I don't see that it's much of a schism. One needs to be able
to uniquely identify the attributes of the relation, in either
mathematics or data management. One does so via identifying marks.
These marks can be strings or they can be integer indexes.
No big whoop. Notationally, some advantages and some disadvantages
to either approach.

To be clear: this is a notational issue merely.

Marshall
mAsterdam - 10 Jul 2005 15:18 GMT
Marshall Spight wrote:

>>>It can be modeled as many relations as well since a database relation
>>>has unordered columns and a mathematical relation has them ordered.
[quoted text clipped - 8 lines]
> mathematics or data management. One does so via identifying marks.
> These marks can be strings or they can be integer indexes.

To the DBMS internally the names are just strings.
People tend to associate meaning with the names.
These raise expectations about the content of tables.
Not meeting those triggers changes of the design of the database.

> No big whoop. Notationally, some advantages and some disadvantages
> to either approach.
>
> To be clear: this is a notational issue merely.

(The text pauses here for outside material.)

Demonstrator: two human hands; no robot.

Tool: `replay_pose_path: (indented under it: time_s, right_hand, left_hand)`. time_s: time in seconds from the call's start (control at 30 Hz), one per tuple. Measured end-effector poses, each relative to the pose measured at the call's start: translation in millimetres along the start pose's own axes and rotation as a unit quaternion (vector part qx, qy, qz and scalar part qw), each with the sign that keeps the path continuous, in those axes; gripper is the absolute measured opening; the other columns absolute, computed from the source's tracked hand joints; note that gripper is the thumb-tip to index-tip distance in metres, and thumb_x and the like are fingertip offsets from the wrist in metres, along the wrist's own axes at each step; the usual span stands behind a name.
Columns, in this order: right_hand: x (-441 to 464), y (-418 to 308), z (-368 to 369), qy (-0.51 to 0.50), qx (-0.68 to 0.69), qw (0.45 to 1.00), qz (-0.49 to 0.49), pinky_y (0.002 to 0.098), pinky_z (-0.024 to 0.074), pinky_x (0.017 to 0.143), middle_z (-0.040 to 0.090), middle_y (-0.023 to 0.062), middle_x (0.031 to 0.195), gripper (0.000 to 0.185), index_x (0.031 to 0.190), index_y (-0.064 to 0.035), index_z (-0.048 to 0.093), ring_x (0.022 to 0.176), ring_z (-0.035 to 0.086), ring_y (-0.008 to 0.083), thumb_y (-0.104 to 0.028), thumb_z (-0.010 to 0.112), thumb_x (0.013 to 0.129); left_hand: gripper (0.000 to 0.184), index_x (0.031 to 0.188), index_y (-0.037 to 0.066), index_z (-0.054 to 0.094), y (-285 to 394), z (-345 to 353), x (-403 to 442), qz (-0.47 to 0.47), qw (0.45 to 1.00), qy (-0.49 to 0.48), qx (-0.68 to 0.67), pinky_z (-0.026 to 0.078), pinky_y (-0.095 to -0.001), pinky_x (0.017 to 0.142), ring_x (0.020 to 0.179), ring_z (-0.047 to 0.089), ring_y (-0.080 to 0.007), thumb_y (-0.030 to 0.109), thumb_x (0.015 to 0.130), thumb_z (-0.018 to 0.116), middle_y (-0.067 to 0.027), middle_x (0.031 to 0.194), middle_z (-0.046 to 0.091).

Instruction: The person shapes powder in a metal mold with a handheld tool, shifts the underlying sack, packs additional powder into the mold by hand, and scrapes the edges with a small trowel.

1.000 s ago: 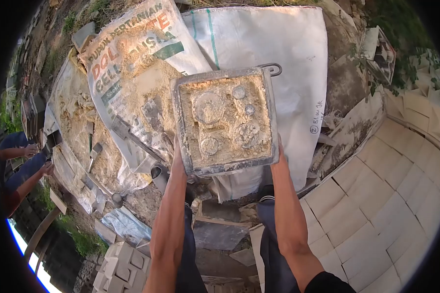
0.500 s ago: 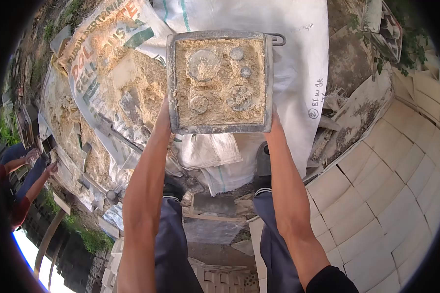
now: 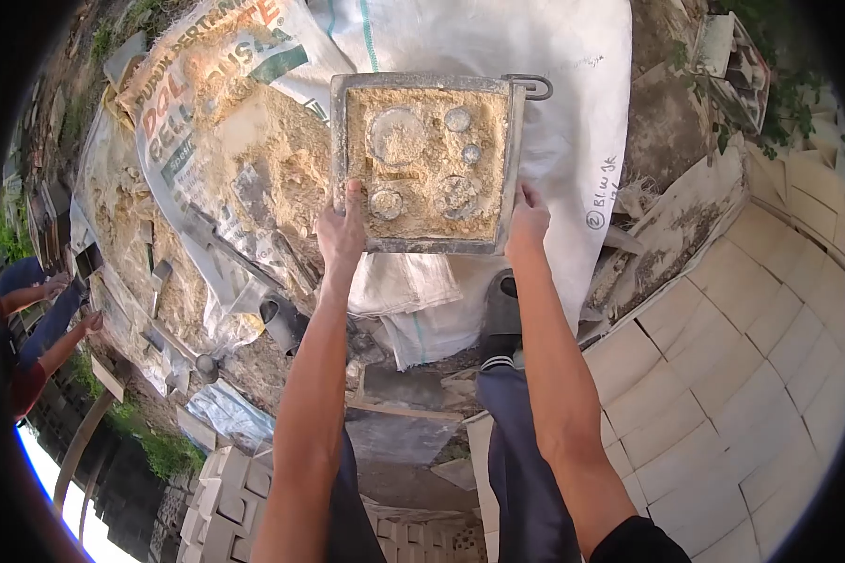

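Note:
A square frame (image 3: 340, 141) with a wire loop at its upper right corner is filled with crumbly tan material (image 3: 422, 174). Several round discs of different sizes are set in that material. My left hand (image 3: 343, 228) grips the lower left side, its thumb over the rim. At the lower right edge, my right hand (image 3: 528, 223) is closed on the frame; part of its fingers is hidden behind the rim. Beneath the frame lies a white sack (image 3: 573, 113) with handwriting on it.
A printed sack (image 3: 207, 103) covered in tan powder lies at left, with a brush (image 3: 161, 273) nearby. A co-worker's hands (image 3: 89, 324) show at far left. Pale tiles (image 3: 723, 375) cover the right side, and stacked pale blocks (image 3: 225, 497) stand at lower left.
The frame moved up in view from the first frame, then slightly down. My left thumb now shows over the rim, and my right fingers have become visible at the right edge.

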State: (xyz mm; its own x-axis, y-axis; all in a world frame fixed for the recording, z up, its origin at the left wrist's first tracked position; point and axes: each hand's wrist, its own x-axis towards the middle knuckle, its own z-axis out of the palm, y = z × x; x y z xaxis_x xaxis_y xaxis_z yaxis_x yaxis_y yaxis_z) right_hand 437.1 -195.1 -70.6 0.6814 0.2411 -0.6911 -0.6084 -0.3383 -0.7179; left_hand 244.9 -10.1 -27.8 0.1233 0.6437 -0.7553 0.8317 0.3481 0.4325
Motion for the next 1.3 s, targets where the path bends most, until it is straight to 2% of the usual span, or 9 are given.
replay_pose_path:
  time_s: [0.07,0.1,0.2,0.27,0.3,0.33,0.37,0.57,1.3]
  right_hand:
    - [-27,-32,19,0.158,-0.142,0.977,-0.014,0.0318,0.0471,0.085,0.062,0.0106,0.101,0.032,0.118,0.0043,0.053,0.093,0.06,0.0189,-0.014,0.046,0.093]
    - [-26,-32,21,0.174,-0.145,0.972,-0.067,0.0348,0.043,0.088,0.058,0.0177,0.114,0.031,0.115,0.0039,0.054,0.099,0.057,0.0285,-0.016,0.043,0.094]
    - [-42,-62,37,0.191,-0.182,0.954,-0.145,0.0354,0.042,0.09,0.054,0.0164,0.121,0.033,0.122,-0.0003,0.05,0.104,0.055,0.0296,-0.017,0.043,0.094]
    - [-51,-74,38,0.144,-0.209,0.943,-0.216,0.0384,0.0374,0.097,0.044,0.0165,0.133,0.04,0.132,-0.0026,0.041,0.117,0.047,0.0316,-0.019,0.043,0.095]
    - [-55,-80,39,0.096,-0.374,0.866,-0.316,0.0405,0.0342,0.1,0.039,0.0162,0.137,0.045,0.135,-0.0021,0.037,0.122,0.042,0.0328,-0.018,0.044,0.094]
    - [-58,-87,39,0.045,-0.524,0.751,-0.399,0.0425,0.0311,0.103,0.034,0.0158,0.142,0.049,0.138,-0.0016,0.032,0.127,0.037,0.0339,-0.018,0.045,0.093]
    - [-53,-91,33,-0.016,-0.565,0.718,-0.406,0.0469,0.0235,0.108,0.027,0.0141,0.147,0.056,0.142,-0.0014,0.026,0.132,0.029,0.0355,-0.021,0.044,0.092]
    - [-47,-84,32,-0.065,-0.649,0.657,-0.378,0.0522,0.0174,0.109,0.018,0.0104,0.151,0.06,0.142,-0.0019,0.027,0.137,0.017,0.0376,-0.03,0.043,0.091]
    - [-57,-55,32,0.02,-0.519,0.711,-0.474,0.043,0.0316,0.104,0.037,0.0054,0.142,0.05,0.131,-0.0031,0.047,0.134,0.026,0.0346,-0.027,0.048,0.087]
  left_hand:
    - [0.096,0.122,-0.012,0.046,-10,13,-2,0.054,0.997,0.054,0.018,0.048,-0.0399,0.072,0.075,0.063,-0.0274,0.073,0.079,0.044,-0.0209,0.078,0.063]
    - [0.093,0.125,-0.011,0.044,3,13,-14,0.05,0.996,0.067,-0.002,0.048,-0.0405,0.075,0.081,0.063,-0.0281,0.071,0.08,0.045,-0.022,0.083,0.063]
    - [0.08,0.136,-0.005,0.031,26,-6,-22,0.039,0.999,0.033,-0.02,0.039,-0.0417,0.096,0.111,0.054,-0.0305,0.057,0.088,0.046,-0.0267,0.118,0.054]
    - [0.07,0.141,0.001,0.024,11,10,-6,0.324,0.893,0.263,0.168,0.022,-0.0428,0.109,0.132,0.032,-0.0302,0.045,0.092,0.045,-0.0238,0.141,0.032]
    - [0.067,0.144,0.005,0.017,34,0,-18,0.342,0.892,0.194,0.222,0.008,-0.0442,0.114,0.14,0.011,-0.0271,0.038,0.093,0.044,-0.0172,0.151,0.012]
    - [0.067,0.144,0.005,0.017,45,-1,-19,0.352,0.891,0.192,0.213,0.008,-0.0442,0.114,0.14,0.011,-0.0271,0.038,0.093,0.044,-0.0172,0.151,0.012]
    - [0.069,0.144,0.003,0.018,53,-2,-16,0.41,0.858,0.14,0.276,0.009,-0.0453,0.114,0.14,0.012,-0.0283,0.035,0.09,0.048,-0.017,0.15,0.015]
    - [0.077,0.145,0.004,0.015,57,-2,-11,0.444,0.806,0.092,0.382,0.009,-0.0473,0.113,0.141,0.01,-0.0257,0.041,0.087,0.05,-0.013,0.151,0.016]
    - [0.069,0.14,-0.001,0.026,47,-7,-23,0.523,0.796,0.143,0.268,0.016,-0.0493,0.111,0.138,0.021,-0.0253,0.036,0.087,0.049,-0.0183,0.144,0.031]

Indeed. Notational differences can get quite big though:

roman vs arab numerals
phonographic vs ideographic scripts
dawn - 12 Jul 2005 10:56 GMT
<snip>
> >>There is a function for every candidate key. That is the somewhat
> >>confusing difference here, no?
[quoted text clipped - 8 lines]
> the "primary key" thing. It forces an arbitrary decision at a time when
> you really don't know enough yet.

Most modeling in the early stages results in the modeler identifying a
primary key, whether or not that is an implementation concept in the
target database.  Web pages are all stored with a primary key (the URL)
and all those tabbed paper folders that are still used at (most? all?)
doctor's offices and elsewhere have a primary key.  It might even be
more awkward for people to consider all CKs equal than to think of one
as the primary "lookup" key.  And, yes, I'm "mixing" process and data
again ;-)

> >>[snip]
> >>>Every database relation, if defined to require a candidate key, can
[quoted text clipped - 9 lines]
>
> This is the schism point of database and set theory.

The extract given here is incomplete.